BENGALURU:Low cost carrier SpiceJet will get funds of Rs 1,500 crore through issuance of fresh securities. In a board meeting on Thursday, the cash-starved carrier saw the transfer of shares from media baron Kalanithi Maran to original promoter Ajay Singh.
But Maran would also infuse Rs 375 crore in lieu of ‘non convertible preference shares’, the company said.
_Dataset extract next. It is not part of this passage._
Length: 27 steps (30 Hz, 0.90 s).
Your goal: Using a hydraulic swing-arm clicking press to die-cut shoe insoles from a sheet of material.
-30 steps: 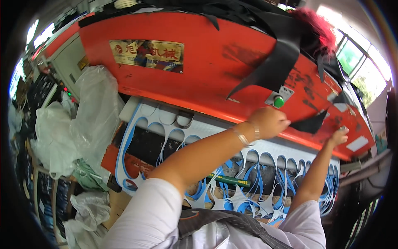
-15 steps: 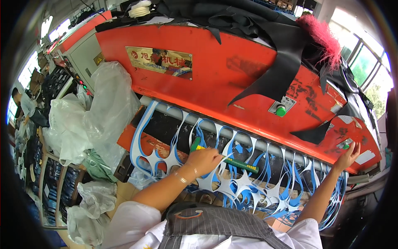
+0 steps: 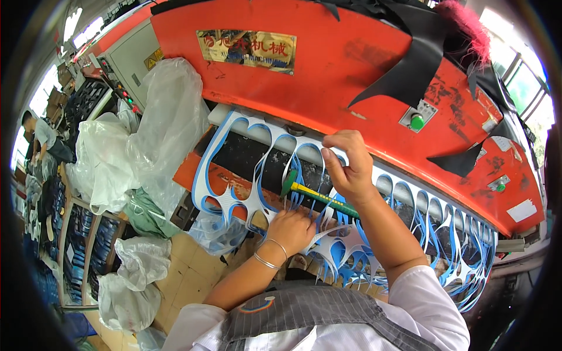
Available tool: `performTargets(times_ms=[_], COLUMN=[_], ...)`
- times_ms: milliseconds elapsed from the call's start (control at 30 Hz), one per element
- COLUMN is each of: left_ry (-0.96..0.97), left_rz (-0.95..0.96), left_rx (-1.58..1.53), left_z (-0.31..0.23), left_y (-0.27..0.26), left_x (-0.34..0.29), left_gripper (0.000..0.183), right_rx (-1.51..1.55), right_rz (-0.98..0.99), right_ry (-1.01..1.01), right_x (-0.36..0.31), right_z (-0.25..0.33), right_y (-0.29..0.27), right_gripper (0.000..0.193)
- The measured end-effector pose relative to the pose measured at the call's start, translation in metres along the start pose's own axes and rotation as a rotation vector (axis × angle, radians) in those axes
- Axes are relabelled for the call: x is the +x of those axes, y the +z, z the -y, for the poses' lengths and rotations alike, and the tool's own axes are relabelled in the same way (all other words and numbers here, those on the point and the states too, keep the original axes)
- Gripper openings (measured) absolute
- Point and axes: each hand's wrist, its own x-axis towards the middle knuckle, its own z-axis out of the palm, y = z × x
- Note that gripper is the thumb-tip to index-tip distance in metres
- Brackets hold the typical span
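Gripping lacy blue-white cutout sheet point(image 3: 257, 175); fingers point(image 3: 336, 167)

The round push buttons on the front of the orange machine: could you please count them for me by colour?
Large green round push button on the grey plate: 1
Small green round push button further right: 1
Other colours: 0
Total on the orange machine: 2

Head cam | my single view, fisheye, looking down close | orange press point(image 3: 351, 76) at 12 o'clock | forearms enter from 6 o'clock
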Motion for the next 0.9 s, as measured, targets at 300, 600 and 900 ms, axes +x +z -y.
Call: performTargets(times_ms=[300, 600, 900], left_ry=[-0.023, 0.113, 0.191], left_rz=[0.578, -0.001, -0.006], left_rx=[-0.130, -0.037, -0.124], left_z=[0.035, 0.216, 0.237], left_y=[-0.039, -0.006, -0.007], left_x=[0.054, 0.088, 0.057], left_gripper=[0.029, 0.026, 0.033], right_rx=[-0.040, -0.152, 0.002], right_rz=[0.373, 0.506, 0.520], right_ry=[0.337, 0.159, 0.235], right_x=[-0.061, -0.098, -0.114], right_z=[-0.105, -0.085, -0.066], right_y=[0.058, 0.159, 0.183], right_gripper=[0.020, 0.013, 0.016])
Promoters like KAL Airways and Maran will not sell and transfer their entire shareholding aggregating to 350,428,758 equity shares (58.46 per cent) to Singh.
SpiceJet has been facing trouble to stay afloat over mounting losses and need for funds in recent months.
Both Maran and his wife, Kavery Kalanithi as well as Managing Direct S Natrajhen have resigned from the board.
The meeting also saw the clearance of to create, offer, issue and allot up to 3.75 lakh non-convertible cumulative redeemable preference shares of Rs 1,000 each to Kalanithi Maran and/or Kal Airways Pvt Ltd on preferential basis, SpiceJet said.
Shares of the company was 1.83 per cent higher on Friday on the Bombay Stock Exchange.
“To create, issue, offer and allot equity shares/warrants and/or any instrument convertible into equity shares whether optionally or otherwise/Global Depository Receipts (GDRs)/American Depository Receipts (ADRs)/Foreign Currency Convertible Bonds (FCCBs) (“Securities”) for an aggregate amount not exceeding Rs 15,000,000,000 or equivalent currency) to any person or persons, whether or not shareholder of the Company,” SpiceJet said.